▶ Exercise brief: Search the records for lines with the word "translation" and copy each match.

- - - -

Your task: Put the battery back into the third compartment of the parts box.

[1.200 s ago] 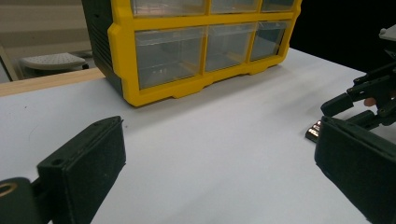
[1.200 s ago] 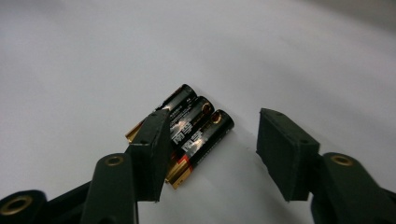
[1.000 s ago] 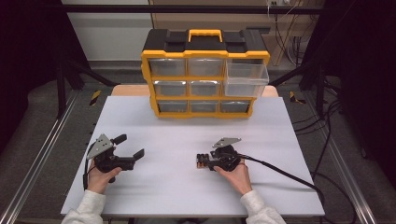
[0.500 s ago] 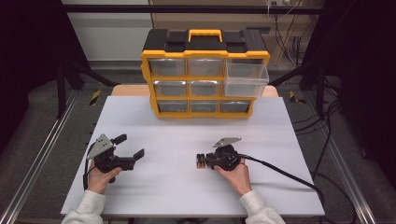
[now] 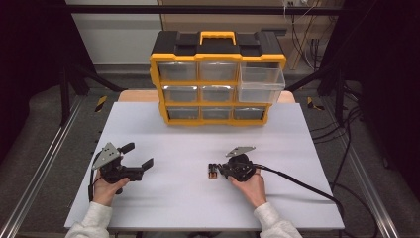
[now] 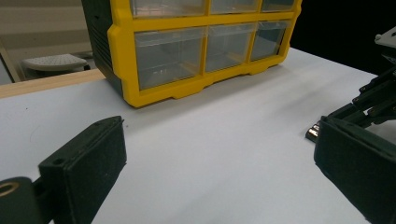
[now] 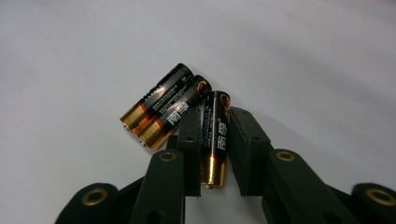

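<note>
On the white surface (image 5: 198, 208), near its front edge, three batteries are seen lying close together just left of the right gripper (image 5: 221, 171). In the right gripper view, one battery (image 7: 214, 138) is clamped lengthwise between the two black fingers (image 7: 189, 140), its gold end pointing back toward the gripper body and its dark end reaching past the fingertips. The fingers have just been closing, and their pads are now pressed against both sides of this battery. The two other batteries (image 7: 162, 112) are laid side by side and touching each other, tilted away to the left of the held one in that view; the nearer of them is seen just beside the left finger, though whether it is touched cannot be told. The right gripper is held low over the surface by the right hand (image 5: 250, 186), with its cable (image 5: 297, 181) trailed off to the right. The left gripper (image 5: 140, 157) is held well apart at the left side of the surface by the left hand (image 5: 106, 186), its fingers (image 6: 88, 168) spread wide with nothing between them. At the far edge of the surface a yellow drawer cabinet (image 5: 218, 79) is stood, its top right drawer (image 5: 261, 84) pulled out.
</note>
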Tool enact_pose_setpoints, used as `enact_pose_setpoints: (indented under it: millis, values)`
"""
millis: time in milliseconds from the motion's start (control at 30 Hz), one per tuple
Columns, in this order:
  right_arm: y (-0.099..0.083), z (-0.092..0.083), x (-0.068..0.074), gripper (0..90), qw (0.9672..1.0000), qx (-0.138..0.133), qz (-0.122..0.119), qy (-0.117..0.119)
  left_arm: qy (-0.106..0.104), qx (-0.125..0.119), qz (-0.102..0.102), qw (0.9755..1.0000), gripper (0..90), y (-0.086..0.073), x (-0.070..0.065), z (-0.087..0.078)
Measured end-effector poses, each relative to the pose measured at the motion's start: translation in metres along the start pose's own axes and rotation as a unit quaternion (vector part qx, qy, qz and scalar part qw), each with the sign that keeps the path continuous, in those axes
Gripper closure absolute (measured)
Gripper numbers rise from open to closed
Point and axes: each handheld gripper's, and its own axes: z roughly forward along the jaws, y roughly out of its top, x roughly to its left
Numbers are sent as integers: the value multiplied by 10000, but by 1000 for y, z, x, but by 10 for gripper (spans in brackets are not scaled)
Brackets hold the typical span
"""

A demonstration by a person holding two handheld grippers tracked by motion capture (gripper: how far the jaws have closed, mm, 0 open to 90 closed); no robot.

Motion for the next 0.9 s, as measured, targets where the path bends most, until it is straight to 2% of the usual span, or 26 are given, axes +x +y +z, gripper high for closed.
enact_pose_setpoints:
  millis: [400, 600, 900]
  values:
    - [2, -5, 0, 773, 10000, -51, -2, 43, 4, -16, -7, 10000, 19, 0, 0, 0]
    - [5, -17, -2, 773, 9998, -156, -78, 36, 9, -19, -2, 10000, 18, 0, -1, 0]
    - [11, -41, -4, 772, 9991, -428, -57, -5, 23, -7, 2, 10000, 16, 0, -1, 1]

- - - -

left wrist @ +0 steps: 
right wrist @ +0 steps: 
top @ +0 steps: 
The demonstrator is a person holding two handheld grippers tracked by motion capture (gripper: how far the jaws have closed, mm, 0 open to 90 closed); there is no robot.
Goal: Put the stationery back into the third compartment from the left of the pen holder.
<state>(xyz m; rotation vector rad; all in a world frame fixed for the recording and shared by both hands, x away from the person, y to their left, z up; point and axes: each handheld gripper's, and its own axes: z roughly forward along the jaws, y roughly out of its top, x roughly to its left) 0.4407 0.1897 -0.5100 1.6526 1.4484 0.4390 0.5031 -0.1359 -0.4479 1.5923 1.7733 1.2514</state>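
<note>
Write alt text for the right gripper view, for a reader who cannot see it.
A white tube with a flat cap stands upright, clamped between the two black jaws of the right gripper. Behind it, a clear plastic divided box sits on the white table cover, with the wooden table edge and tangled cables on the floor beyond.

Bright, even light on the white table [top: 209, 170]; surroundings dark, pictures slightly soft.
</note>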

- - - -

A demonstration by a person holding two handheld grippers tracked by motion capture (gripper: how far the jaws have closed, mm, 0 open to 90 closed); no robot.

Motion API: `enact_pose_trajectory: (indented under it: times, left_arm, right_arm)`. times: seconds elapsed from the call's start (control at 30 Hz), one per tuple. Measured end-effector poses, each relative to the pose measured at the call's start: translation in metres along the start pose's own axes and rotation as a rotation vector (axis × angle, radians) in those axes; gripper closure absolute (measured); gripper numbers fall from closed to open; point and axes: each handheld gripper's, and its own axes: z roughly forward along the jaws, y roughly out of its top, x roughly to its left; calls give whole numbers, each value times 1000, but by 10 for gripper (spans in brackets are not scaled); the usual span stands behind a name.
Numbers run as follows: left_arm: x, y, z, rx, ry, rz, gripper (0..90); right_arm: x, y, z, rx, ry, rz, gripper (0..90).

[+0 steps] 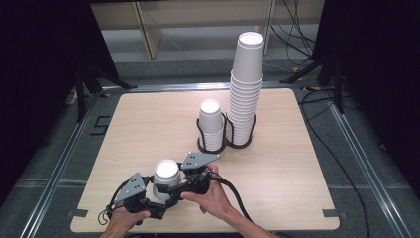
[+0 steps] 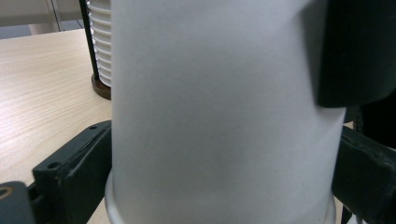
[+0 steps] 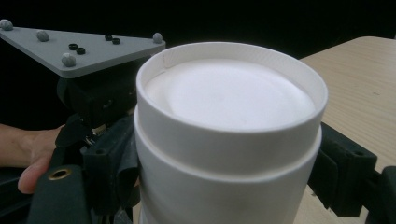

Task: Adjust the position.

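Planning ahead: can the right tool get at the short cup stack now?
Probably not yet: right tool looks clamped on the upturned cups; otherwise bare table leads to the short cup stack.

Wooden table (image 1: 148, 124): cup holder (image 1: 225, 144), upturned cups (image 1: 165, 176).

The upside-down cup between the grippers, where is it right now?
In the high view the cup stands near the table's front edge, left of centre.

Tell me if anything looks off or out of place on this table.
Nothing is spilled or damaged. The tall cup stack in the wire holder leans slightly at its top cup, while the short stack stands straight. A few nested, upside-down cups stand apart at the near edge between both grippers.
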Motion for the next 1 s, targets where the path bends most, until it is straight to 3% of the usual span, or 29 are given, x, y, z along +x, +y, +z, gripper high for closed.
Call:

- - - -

▶ Exercise answer:
Measured end-effector poses, each relative to the pose measured at the motion's start: translation in metres along the start pose's own axes and rotation as a unit quaternion (vector part qx, qy, qz and scalar part qw), each with the sign that keeps the path continuous, in those axes
Motion API: `enact_pose_trajectory: (indented under it: times, left_arm, right_arm)`. times: seconds elapsed from the call's start (control at 30 Hz), one per tuple. Measured end-effector poses, each relative to the pose measured at the call's start: translation in metres along the start pose's own axes and rotation as a rotation vector (axis × angle, radians) in those axes; gripper closure absolute (measured); gripper numbers fall from closed to open; point and axes: each handheld gripper's, and its own axes: z roughly forward along the jaws, y roughly out of its top, x roughly to its left; calls give whole numbers, each value times 1000, but by 10 for gripper (spans in brackets are not scaled); the usual span stands behind a name.

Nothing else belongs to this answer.